Shares of Match Group (NASDAQ:MTCH) rose slightly in premarket trading Wednesday after the company’s Q4 earnings and revenue came ahead of Wall Street’s expectations.
Notably, the owner of Tinder posted earnings per share (EPS) of $0.81 for the quarter, well above the estimated $0.50. Revenue came in at $866.2 million, while analysts were expecting $861.33 million.
Match Group reported a 5% decrease in its number of paying users in the fourth quarter, dropping to 15.2 million from the previous year.
For the first quarter, the company anticipates revenues to be between $850 million and $860 million, slightly below the average analyst projection of $867 million, as per LSEG data.

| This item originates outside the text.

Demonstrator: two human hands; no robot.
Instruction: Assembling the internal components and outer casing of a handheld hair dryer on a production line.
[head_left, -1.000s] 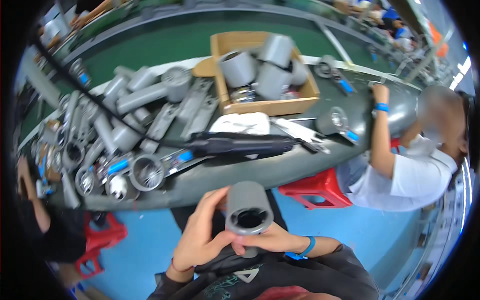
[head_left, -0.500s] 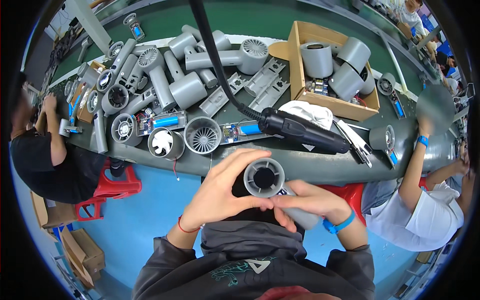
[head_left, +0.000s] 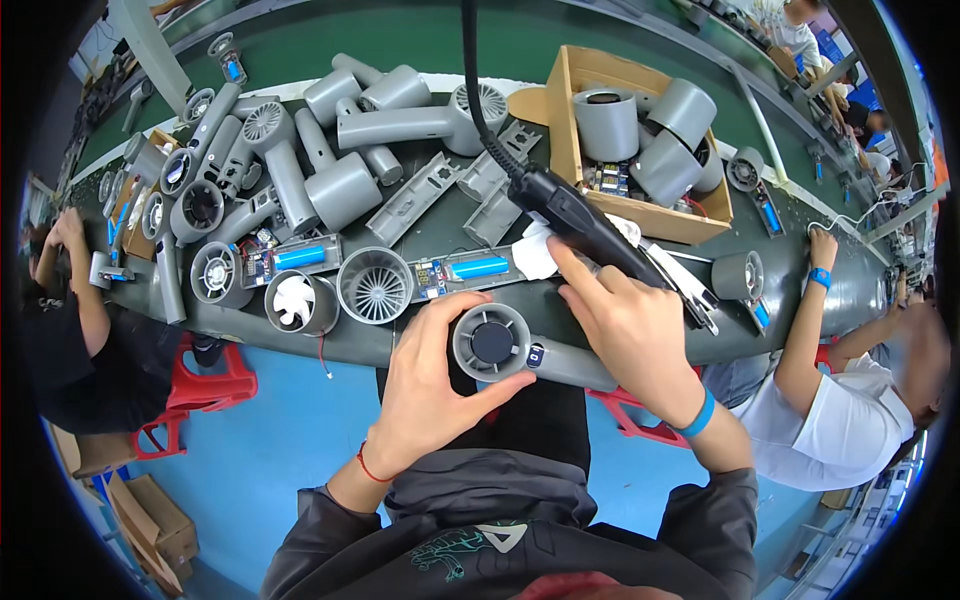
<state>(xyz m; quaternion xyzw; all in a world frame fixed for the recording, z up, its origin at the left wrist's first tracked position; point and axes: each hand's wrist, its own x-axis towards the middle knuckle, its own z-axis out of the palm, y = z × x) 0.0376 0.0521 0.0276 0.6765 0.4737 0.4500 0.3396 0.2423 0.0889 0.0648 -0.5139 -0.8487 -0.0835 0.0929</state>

Looking ahead to 2024, Match forecasts its revenue to range from $3.57 billion to $3.67 billion, indicating a growth of 6% to 8%, compared to the market estimate of 7.8%.
The online dating service company also approved a $1 billion stock buyback plan.
“Q4 results were mixed with a 1% rev beat, but Q1 rev guidance of 8-9% y/y growth was below the prior 10%+ and assumes ongoing Tinder payer declines. While mgmt expects Tinder payers to grow q/q in Q3, we expect bears to remain skeptical on the turnaround,” said Jefferies analysts.